Stout Street Capital prides itself on investing in under-served markets, which is something Gordon indirectly reinforced with his final thought.

“Persistence is key,” Gordon said. “Even if something isn’t a fit, keep the door open as we’ve turned down investments and created synergy in the future.”

That future synergy is ultimately behind the desire on the part of investors to invest in the geospatial industry and the construction sector, as the returns that are possible thanks to the power of location data as well as the inefficiencies in construction are as obvious as they are lucrative. That potential is related to the impact such solutions have on sustainability issues that will only become more prevalent in the coming years. The necessity to enable sustainability in this manner provided Kumar with a way to connect what stakeholders on each side of the funding conversation need to keep in mind in the short and long term. 
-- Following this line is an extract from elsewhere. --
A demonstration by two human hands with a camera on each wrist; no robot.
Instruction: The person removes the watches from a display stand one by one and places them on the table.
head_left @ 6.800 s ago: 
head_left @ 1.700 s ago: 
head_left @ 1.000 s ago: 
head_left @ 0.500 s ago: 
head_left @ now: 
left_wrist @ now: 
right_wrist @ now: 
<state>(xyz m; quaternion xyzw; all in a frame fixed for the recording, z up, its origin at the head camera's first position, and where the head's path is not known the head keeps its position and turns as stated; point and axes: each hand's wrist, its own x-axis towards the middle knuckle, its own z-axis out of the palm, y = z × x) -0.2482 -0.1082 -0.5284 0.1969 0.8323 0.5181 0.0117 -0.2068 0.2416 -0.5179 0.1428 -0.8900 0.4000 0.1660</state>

“As a community, the geospatial industry has become more mature,” Kumar concluded. “If we all work together, we’ll see that trillion-dollar prediction achieved. In fact, you can see how we’re going to get there with how companies like Trimble and Bentley are growing. They’re getting bigger by acquiring the very companies that these VC’s are funding, and geospatial data and services are at the core of them all. These big companies are making investments in this technology because they realize they can’t outsource it. The geospatial industry has come a long way but we’re really just at the beginning on account of how many are recognizing the power of location and what it means to make maps a part of a product. That’s what the next generation digital economy will run on.”